Of course, we know that Mary’s devotion might not have saved Freddie from his fate. There are no human saviors in the truest sense, but I can’t help but wonder how often Freddie wondered what might have been. The movie suggests that he did, as does his legacy. One of his sweetest hits was “Love of My Life,” written about Mary. Listen to the lyrics.


Not surprisingly, the end of Freddie and Mary’s relationship does signal Freddie’s slow decline, initially masked as thrilling ascent.


Sex , substances and success can be BIG potholes on our journey.


Good is bad and bad is good.

Guileless Freddie quickly becomes a reluctant Diva. Hear me. The man was a musician and entertainer who said he never felt more connected and himself than when he was singing to an audience. He was a really good Diva. But in that tension some creative people experience between stage and sofa, there was great insecurity and solitude. Sex, drugs and alcohol both numbed and fueled the inner conflict, eventually distorting Freddie’s childlike earnestness and even his genius.


Manager Paul Prenter does become Freddie’s short-lived lover, eventually betraying him, and only after mercilessly exploiting him as a prop for his own ambitions. At the same time, ever faithful friend, Mary Austin has been persistently trying to reach Freddie, but is blocked by Prenter, who doesn’t relay messages.


Who (or what) comes between me and my truest friend?

He’s far gone and alone, having arrogantly broken with his bandmates, ultimately a musical failure. Finally hitting a bottom, Freddie breaks with Prenter and reclaims a little something of his authentic self. To his credit, he humbly makes amends and they’re reunited in time for the epic Live Aid performance. But Freddie’s isolation and longing is deep and insatiable.


Eventually, he does connect with Jim Hutton, a London hairdresser who shunned the trappings of fame, and was by Freddie’s side for seven years until his death from AIDS in 1991. Freddie never publicly talked about his sexual orientation and only disclosed his diagnosis the day his death at 45.


It’s so sad that while many of his friends and contemporaries, like Elton John, Rod Stewart and Mick Jagger, are still going strong, Freddie’s light was snuffed out so soon.


True wisdom: The easier way... and...Thank God for Jesus.

They say smart people learn from their mistakes and wise people learn from others’. I really do want to be wise in the face of my own temptations. Really! I want to see the shiny apple for what it really is. The hook and not just the bait.
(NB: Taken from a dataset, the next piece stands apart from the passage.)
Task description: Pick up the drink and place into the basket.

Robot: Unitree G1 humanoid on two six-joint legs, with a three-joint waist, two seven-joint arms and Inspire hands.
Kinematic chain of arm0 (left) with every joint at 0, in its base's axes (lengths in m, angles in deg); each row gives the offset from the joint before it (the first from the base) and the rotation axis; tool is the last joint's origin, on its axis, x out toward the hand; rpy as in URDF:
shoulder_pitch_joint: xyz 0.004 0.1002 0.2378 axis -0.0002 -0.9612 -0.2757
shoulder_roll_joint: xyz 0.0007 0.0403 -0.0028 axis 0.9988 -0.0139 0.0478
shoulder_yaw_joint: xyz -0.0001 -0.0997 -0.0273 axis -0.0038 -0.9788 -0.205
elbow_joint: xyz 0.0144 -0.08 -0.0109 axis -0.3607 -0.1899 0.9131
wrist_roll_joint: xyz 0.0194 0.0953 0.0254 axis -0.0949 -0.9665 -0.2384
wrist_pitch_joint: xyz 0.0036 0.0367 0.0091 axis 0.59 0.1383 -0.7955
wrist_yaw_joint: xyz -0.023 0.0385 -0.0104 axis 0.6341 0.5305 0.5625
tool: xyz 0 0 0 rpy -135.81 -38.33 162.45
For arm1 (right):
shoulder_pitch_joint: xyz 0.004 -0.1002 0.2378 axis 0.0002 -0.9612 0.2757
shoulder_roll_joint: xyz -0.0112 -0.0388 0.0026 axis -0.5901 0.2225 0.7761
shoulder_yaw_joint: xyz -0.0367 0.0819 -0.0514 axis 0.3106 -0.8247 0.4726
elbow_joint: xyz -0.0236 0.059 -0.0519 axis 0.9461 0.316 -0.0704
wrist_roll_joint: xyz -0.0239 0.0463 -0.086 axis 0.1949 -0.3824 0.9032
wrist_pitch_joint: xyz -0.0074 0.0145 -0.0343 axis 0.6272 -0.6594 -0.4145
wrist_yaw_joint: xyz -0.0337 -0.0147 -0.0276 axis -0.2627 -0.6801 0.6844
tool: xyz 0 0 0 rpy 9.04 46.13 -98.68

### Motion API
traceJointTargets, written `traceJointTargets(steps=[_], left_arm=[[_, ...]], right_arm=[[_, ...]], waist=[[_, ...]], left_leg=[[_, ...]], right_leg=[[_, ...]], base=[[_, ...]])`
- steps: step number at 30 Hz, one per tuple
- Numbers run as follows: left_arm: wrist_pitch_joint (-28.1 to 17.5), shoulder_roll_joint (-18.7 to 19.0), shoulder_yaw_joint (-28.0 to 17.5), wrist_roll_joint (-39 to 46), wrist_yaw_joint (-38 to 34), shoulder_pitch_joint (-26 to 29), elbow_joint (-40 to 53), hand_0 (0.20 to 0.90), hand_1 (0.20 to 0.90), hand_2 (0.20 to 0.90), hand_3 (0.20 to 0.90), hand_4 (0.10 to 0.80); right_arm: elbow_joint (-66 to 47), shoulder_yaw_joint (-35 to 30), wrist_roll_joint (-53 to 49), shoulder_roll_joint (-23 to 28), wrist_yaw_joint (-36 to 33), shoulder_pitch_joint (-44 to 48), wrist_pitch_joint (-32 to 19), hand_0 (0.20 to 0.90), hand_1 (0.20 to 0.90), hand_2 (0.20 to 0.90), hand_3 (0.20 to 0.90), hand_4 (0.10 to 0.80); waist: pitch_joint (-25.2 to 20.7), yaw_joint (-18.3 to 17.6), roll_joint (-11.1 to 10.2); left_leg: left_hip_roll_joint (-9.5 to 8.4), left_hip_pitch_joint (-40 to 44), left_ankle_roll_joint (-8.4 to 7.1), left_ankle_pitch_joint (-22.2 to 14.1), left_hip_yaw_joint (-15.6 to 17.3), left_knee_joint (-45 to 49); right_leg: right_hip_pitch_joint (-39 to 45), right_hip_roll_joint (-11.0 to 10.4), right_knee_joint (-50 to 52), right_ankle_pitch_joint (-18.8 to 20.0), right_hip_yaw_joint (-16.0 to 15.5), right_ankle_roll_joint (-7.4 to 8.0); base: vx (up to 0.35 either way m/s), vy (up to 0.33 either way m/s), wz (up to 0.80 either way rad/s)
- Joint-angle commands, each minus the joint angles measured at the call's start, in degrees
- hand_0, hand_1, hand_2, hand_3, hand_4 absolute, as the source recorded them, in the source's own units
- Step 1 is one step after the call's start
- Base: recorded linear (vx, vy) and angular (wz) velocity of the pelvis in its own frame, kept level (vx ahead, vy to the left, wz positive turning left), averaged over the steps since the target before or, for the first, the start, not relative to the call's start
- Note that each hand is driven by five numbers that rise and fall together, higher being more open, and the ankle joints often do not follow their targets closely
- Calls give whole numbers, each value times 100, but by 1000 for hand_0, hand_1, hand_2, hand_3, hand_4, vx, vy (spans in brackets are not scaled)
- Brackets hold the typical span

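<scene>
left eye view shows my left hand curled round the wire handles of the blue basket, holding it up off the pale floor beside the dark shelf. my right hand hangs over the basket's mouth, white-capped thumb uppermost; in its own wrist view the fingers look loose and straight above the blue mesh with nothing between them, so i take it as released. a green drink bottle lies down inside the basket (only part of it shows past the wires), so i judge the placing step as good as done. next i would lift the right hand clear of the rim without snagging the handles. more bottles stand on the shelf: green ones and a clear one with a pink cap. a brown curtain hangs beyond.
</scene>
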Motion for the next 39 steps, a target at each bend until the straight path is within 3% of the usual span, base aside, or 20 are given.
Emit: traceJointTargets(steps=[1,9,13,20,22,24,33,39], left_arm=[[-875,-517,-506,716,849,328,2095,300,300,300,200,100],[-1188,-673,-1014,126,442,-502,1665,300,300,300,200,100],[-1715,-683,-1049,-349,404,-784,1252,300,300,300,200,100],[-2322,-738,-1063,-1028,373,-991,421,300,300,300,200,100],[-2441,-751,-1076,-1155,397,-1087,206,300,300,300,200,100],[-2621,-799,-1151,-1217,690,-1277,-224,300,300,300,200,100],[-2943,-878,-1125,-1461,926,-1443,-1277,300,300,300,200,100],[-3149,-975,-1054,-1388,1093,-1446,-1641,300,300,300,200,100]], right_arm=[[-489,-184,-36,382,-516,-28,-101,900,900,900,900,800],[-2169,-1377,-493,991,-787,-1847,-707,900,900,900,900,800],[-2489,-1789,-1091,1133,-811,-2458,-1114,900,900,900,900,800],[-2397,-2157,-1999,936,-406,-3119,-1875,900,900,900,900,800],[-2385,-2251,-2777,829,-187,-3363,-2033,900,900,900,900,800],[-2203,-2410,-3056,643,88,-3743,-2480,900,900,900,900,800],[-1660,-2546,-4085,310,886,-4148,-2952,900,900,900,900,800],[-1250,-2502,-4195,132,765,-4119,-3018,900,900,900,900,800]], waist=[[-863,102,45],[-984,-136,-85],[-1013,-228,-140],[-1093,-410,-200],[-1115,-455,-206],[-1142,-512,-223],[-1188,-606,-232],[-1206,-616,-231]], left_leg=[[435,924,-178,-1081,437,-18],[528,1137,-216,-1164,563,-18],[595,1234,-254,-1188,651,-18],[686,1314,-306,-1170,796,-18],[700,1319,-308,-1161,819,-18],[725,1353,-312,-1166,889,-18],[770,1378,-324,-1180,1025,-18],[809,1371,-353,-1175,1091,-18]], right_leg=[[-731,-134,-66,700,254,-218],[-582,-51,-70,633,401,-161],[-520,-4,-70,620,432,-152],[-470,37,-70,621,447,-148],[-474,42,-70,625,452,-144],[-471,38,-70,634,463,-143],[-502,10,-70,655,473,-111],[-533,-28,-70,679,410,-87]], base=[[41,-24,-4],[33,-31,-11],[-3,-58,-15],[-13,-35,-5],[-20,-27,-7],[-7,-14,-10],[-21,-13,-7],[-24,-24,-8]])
I don’t want to betray my True Love.


I try to explain to my 13-year-old (even while I’m reminding myself) that what the Bible teaches is not about spoiling our fun. It’s about lovingly guiding us along a safer, more serene path. A path that is less likely to hurt us or others. A path that minimizes the perils and their griefs. Believing God has our best at heart doesn’t prevent the unavoidable trials of this beautiful, broken world. But it makes it easier to avoid and navigate the dangerous detours with faith, love, joy and peace.


Even so, I will close by saying that betraying God—and others we love--by our human foibles and failings doesn’t condemn us. In Christ, our truest Love and Savior, we have the promise of forgiveness, the unconditional love and acceptance we all ache for, and enduring freedom.


That’s grace.


Remember: God loves you no matter what.